LeftChild = N * B + 1

RightChild = N * B + 2

where B = the branching factor of the tree. For binary trees, B = 2. For Quad tree's, B = 4, and so forth.

In general, the i'th child of a node is:

i'thChild = N * B + i

The calculation works the other way as well, the parent of node N is:

Parent = (N - 1) \ B

note: that is integer division and that we did not need to know which child of the parent we were. We just needed to know our own node number and the branching factor of the tree.

Now that we see that we dont need to store pointers/indexes to children and parent, the Node type becomes:

type Node

value as WhateverType

end type

public TREE() as Node

What this means is that we dont really need a Node type at all. All the management involved with node traversal has been removed. If WhateverType was a bounding box, we can just use it as our Node type:

type BoundingBox

TopLeft as Vector

BottomRight as Vector

end type

public TREE() as BoundingBox

One point is that it may become important to know if a node contains a valid value. The tree model is fully populated but during implimentation we may not need/use all the nodes. So it may become important to add a boolean flag to the node type indicating if it is being used. This will allow us to traverse/impliment trees that are not fully populated.

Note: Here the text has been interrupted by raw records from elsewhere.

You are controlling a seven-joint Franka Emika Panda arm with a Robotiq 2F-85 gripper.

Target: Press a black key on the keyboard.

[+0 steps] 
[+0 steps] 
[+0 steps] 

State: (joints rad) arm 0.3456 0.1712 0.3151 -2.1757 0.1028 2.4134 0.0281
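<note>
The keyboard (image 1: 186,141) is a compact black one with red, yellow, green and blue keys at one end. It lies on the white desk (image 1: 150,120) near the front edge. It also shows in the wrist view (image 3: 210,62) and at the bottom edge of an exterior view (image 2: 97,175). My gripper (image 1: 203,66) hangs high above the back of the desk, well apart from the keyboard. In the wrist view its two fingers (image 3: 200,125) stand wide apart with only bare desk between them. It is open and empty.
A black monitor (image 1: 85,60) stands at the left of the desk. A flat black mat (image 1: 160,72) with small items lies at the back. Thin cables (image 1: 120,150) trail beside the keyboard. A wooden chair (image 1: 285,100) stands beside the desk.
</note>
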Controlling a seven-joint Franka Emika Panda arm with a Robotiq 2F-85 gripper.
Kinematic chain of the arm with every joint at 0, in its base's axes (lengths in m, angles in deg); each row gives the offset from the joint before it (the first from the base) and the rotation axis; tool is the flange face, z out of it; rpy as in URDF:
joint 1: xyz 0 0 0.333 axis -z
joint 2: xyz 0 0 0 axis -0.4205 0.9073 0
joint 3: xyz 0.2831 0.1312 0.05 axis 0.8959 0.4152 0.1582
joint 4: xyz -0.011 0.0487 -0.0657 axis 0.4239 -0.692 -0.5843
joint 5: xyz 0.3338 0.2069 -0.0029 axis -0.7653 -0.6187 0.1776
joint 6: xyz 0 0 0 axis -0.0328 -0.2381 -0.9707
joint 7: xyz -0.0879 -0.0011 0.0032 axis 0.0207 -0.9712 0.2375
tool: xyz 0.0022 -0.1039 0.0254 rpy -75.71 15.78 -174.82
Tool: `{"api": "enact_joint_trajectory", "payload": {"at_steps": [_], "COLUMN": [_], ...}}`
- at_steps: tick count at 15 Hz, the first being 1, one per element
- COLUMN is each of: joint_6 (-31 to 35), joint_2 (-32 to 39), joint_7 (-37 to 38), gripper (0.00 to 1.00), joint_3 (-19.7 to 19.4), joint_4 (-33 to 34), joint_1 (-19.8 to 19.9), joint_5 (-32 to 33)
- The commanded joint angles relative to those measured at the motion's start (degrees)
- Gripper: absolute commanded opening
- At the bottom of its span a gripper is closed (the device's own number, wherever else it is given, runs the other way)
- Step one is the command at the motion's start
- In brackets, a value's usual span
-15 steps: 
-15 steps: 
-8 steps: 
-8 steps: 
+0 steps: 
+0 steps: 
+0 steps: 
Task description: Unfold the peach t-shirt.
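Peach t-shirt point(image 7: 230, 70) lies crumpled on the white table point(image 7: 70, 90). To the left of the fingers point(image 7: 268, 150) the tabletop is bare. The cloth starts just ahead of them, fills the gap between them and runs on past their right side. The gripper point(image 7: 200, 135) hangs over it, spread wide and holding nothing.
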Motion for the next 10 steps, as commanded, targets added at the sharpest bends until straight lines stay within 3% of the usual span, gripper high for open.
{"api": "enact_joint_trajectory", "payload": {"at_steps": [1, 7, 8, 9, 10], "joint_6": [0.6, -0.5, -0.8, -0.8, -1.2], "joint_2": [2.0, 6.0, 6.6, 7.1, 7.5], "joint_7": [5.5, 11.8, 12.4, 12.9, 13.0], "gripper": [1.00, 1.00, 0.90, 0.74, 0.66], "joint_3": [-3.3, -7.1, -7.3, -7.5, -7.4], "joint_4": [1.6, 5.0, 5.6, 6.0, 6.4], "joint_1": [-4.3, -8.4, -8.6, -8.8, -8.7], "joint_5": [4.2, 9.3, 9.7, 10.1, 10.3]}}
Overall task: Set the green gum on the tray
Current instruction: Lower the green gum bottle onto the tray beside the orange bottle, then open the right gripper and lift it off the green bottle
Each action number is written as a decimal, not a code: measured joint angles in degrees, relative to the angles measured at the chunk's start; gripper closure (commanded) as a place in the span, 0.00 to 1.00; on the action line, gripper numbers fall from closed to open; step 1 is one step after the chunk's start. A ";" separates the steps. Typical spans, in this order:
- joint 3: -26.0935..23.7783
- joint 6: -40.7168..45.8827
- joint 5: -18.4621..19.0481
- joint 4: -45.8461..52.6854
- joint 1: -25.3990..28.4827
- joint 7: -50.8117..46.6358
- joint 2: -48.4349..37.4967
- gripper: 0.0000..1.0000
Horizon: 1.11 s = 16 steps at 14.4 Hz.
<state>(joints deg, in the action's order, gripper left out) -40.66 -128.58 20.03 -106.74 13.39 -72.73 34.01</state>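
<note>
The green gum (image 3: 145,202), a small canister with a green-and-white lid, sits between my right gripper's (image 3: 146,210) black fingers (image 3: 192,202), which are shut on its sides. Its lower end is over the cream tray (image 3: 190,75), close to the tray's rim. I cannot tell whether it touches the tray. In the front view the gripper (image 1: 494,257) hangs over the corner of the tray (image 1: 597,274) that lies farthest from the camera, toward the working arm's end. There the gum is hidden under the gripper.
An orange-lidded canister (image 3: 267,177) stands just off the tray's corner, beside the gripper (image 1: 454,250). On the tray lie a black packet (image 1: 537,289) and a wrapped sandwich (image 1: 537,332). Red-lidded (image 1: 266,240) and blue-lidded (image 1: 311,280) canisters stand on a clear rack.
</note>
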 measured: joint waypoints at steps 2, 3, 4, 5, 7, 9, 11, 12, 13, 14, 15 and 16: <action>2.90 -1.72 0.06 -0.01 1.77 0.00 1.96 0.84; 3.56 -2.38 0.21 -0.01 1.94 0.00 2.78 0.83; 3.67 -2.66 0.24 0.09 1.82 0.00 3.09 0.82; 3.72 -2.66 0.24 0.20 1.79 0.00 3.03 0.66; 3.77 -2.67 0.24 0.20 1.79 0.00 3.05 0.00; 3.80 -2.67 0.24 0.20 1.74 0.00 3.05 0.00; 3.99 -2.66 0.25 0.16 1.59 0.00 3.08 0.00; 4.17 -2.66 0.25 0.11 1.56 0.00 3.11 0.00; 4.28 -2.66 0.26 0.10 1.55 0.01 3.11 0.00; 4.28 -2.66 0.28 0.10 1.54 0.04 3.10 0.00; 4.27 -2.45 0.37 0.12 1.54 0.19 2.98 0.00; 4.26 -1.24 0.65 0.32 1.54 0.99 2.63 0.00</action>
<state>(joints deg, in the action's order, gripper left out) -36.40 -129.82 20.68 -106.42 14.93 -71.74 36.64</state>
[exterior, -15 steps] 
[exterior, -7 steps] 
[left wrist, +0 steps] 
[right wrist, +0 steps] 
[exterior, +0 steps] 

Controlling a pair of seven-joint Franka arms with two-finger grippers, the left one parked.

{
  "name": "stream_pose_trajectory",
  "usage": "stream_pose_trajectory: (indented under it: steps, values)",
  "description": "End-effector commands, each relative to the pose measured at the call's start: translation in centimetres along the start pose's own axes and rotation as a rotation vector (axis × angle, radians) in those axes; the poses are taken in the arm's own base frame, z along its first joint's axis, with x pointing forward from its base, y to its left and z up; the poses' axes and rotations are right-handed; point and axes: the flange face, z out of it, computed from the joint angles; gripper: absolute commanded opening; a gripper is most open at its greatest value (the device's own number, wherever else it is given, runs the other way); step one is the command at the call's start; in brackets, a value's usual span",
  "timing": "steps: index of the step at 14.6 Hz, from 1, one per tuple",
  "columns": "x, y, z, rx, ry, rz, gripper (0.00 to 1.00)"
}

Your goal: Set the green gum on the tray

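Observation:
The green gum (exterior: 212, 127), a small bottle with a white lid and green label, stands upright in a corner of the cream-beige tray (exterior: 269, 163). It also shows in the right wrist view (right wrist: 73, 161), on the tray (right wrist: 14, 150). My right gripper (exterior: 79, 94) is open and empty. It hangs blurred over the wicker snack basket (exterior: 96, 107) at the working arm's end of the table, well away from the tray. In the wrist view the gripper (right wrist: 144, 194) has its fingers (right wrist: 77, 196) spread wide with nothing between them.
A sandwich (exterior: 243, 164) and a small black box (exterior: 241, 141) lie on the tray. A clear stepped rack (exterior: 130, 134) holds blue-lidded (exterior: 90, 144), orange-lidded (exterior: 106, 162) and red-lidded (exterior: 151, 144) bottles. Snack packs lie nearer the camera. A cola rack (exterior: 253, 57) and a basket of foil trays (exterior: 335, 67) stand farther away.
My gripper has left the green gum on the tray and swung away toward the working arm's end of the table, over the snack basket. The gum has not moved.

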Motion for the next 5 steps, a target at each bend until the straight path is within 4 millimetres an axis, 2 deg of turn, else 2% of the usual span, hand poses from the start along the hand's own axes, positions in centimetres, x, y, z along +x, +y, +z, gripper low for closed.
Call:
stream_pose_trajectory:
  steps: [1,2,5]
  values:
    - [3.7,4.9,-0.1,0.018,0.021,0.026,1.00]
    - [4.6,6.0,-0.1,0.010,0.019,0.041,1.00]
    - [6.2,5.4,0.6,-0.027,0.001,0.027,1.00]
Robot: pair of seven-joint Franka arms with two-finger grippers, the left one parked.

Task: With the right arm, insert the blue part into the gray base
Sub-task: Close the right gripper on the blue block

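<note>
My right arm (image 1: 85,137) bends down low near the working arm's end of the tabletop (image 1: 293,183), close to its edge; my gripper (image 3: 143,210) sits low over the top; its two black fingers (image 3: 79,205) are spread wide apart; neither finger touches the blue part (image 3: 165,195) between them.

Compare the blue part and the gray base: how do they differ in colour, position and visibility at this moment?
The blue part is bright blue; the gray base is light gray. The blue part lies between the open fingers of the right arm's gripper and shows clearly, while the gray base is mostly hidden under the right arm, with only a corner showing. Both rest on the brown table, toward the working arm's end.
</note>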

Another point is that we must know how big the tree will get depending on what depth we will allow, so that we can allocate space for it:

NumNodes = (B ^ MaxDepth - 1) \ (B - 1)

ReDim TREE(NumNodes - 1) as Node

We may also want to know all the nodes at a particular depth (this is a big advantage to this tree format - try finding all the nodes at a given depth in a traditional pointer based tree format! You will have to walk the tree to do it)

FirstNode = (B ^ (Depth - 1) - 1) \ (N - 1)

LastNode = (B ^ Depth - 1) \ (B - 1) - 1

---

As you see, you do not need explicit pointers to handle trees.. you can calculate them implicitly. This allows for relatively fast traversal of the tree without storing pointers or the need to allocate nodes individualy when the tree is created.

For fully populated trees this layout is also more efficient (memory-wise) than the traditional tree structure including all its pointers. In the original Node type, 12 bytes were reserved for pointers PER NODE. For a depth=20 tree, this saves over 12 megs of memory.

The limitations of static trees are:

You cannot perform efficient reordering of the tree like you can when using pointers.

Sparsly populated trees are far less efficient memory-wise. Its not possible to store a depth=30 tree (1 billion nodes), for example because this system always allocates/requires space for a fully-populated tree.

---

In the case of quad tree/oct tree space partitioning, a large depth is not a problem at all (at depth 20, your space has been cut in half 20 times.. or approximately 1 millionth the size of the root space.. in practice you simply wont need more than depth 12 or so for standard quad/oct space partitioning)

Applying this to BSP tree's will be a little tricky - because often BSP trees are generated from 'polygon soup' - steps must be taken to try to retain the BSP tree with as little MaxDepth as possible (in english - you want to select a root node and order your other nodes such that the tree when generated is as close to fully populated as possible) - while this is probably a very slow processes to determe the best ordering for the BSP tree, it only needs to be done once for a given game world. You can ship your game with the BSP tree already ordered compactly.